ROTTEN GRAPES: THE CREAM OF THE CROP

ROTTEN GRAPES: THE CREAM OF THE CROP

Making good wine is rarely straightforward. But making a sweet wine using the noble rot is asking the gods. This twist of nature does produce great wine, but only if the vintner is willing to sacrifice. TEXT HUIB EDIXHOVEN

When you leave strawberries too long, they often fall prey to a greyish fungus - an image that makes most people horrified to their toes. A thick, downy, grey-black layer of fluff has pulled itself over the fruit. That is the grey mould or on its chiquest: botrytis cinerea. It is almost impossible to imagine that this voracious fungus has a very different face besides its pernicious side. Yet it does.

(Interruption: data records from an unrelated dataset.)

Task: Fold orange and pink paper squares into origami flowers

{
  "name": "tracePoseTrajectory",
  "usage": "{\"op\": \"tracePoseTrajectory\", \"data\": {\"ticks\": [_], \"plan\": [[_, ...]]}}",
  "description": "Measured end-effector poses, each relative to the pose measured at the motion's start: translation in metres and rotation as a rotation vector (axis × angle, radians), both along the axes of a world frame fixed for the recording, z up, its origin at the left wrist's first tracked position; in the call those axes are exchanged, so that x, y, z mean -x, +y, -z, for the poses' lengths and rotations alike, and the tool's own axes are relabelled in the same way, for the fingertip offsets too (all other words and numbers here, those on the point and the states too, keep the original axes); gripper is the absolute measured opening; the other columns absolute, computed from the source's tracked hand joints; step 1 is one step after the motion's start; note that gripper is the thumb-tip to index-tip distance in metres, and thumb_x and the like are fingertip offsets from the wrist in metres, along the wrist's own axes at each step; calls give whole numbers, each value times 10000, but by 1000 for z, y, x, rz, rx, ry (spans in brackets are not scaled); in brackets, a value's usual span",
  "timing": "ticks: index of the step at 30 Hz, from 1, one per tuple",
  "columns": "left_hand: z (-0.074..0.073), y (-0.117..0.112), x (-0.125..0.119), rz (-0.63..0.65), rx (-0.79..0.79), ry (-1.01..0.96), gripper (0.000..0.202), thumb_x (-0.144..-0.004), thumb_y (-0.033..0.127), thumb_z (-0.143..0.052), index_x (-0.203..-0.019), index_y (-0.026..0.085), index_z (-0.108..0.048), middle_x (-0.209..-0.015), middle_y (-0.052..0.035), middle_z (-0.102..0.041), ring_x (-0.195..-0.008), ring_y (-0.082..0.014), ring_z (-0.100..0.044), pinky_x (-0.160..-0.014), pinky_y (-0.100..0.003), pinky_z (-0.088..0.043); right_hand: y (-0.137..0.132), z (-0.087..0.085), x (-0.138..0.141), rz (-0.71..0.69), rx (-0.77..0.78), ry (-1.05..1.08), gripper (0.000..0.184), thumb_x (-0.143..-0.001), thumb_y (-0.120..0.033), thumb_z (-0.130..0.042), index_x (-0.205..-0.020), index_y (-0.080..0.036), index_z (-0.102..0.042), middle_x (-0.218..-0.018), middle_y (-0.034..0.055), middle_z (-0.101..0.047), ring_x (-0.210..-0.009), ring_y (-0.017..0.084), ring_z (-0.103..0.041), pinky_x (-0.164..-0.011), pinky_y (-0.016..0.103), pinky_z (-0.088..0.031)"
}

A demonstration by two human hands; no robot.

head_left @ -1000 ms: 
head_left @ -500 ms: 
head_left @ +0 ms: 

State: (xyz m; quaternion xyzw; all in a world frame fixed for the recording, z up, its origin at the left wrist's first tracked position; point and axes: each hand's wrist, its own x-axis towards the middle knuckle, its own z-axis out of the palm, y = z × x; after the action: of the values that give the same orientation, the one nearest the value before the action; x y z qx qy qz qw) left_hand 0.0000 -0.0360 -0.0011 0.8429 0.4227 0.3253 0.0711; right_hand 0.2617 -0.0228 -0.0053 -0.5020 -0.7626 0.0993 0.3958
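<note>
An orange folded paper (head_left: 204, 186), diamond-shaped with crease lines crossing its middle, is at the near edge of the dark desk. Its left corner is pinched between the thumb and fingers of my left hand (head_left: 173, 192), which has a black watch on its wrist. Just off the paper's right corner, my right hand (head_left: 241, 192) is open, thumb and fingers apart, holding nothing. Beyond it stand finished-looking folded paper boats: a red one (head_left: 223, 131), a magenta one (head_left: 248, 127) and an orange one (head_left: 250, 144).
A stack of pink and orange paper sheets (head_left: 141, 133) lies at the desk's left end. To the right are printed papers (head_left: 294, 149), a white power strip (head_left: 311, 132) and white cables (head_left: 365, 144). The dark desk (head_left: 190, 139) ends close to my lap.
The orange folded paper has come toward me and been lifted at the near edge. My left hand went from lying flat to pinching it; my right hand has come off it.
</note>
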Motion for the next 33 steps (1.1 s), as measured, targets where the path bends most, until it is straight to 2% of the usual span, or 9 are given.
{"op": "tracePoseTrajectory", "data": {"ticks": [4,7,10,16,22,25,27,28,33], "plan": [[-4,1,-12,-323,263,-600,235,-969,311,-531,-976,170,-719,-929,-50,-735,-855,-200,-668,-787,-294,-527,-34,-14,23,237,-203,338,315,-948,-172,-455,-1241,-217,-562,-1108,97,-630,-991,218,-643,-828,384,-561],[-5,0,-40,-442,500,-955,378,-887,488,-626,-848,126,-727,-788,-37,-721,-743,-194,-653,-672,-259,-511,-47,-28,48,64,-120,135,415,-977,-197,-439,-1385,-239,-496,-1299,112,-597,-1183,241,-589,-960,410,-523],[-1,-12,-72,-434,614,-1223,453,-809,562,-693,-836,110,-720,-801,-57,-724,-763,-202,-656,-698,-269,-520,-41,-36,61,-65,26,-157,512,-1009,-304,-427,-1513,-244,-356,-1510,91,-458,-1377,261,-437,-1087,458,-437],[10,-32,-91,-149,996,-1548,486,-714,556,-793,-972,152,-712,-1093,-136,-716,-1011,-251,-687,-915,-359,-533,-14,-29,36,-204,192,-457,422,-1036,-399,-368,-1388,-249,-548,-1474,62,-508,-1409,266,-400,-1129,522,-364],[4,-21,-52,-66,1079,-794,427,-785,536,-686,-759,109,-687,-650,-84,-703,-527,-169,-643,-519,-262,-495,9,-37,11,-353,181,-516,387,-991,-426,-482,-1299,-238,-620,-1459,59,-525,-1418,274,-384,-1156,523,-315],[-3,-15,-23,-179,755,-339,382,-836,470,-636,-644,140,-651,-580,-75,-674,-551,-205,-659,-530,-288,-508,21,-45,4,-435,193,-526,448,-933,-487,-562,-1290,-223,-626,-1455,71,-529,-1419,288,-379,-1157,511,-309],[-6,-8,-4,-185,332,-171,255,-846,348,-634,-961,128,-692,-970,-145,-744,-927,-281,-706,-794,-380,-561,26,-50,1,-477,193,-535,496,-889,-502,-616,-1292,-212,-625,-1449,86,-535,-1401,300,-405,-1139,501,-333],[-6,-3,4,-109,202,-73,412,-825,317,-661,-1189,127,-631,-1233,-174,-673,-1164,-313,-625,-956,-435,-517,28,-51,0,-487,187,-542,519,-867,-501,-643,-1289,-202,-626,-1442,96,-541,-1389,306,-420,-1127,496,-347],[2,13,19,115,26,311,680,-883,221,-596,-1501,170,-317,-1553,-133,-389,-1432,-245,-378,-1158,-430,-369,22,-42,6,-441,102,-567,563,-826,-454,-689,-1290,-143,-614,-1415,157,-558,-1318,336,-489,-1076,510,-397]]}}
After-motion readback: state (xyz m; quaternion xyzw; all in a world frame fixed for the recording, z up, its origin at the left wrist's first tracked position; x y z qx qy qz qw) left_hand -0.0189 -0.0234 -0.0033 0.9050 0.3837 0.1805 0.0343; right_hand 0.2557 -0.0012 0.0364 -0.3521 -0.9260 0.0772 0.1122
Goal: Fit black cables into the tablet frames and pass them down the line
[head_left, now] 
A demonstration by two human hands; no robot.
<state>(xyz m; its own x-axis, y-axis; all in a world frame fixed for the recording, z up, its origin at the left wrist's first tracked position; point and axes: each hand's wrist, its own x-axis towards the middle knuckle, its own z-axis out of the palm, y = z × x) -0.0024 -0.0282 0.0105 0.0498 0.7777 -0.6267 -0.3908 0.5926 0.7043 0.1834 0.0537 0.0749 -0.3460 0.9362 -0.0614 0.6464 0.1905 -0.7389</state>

Wine lovers worldwide mouth water precisely when they hear its name and winemakers even risk entire harvests for it.

Grapes as ashes
Under humid conditions, this fungus develops on many fruits and plants. Yet the name botrytis cinerea is directly derived from the grape. Indeed, it means 'grapes as ash'. If conditions remain humid, things go completely wrong: the grape splits open, the fungus attacks full on and little is left but those 'ashes'. In that fateful case, the term noble mould is no longer appropriate and the grapes must be written off.